Algumas medidas são essenciais:
✔️ Estrutura Contratual Robusta
Contratos personalizados, claros e juridicamente consistentes são fundamentais para delimitar responsabilidades e alinhar expectativas.
✔️ TCLE de Alto Nível Técnico
O termo deve ser detalhado, específico para o procedimento e redigido em linguagem acessível ao paciente.
✔️ Protocolo de Atendimento
Padronizar processos, desde o primeiro contato até o pós-procedimento, reduz falhas operacionais e aumenta a segurança.
✔️ Registro Completo
Documentação fotográfica, prontuário detalhado e registros de comunicação são indispensáveis.

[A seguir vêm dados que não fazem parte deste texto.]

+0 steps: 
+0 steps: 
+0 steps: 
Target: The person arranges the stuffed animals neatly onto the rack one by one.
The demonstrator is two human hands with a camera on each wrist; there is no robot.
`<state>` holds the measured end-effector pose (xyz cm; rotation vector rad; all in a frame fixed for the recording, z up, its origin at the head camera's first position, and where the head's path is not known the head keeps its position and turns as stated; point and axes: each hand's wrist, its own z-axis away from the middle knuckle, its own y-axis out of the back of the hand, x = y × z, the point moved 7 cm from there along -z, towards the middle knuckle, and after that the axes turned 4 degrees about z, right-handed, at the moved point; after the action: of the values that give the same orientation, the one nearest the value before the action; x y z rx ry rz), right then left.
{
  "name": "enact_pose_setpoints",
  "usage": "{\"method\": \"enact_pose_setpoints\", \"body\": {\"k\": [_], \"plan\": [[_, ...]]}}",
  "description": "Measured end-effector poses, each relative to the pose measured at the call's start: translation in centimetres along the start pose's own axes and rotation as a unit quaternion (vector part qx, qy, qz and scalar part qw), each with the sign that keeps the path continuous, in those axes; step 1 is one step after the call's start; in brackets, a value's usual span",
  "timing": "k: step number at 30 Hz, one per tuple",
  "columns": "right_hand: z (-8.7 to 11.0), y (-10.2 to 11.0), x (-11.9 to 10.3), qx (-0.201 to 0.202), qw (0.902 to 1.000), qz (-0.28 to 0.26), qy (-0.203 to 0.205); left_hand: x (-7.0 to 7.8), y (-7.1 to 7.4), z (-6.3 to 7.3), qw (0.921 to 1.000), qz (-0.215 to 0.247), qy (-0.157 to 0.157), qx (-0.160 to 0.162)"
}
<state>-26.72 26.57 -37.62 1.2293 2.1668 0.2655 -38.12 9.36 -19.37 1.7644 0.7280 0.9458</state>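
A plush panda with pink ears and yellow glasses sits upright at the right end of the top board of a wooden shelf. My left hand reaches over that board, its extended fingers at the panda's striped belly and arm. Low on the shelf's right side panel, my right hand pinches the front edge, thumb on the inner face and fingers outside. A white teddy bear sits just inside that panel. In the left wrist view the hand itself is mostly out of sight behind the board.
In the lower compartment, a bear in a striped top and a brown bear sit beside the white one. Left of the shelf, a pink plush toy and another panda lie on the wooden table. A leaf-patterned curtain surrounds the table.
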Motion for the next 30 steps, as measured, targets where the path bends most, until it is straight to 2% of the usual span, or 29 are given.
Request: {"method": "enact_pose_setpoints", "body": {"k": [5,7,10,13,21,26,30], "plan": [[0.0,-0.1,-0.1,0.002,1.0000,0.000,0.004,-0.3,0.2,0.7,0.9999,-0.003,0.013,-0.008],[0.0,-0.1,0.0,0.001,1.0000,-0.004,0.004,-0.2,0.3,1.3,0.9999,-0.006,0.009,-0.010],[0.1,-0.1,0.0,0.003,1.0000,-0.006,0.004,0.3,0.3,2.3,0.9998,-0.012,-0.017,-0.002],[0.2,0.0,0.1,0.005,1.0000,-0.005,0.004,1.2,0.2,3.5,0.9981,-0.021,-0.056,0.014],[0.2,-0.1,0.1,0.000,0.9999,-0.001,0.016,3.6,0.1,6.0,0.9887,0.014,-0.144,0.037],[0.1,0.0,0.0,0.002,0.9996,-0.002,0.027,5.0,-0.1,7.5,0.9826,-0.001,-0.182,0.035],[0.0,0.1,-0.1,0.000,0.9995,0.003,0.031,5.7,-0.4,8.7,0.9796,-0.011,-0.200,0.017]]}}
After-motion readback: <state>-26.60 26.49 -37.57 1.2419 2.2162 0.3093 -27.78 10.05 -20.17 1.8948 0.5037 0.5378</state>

✔️ Gestão de Relacionamento com o Paciente
Uma comunicação clara, transparente e contínua reduz significativamente o risco de conflitos.
Posicionamento Institucional: Acima do Conflito
É fundamental destacar que esse debate não deve ser conduzido sob uma lógica de disputa entre classes profissionais.
A atuação responsável na área da saúde exige uma visão mais ampla, que considere:
- A proteção do paciente
- A segurança jurídica do profissional
- O respeito às normas regulatórias
- A ética na prática assistencial
Nesse contexto, o papel de uma assessoria jurídica especializada não é defender um lado, mas orientar, prevenir riscos e garantir que a atuação profissional esteja alinhada com as melhores práticas legais e éticas.
Conclusão
O crescimento dos procedimentos estéticos no Brasil representa uma oportunidade relevante para profissionais da saúde, mas também impõe desafios jurídicos cada vez mais complexos.
A discussão sobre ato médico e atuação da odontologia na estética não deve ser reduzida a uma disputa corporativa, mas sim tratada com responsabilidade técnica e jurídica.
O verdadeiro diferencial não está apenas na habilitação profissional, mas na capacidade de atuar com segurança, previsibilidade e gestão de riscos.
Nosso posicionamento é claro: não atuamos em defesa de categorias, mas sim na promoção da segurança jurídica e assistencial.
Estamos ao lado do paciente, garantindo a boa prática, e à disposição para orientar e proteger tanto médicos quanto cirurgiões-dentistas que atuem dentro dos limites legais e regulatórios de suas profissões.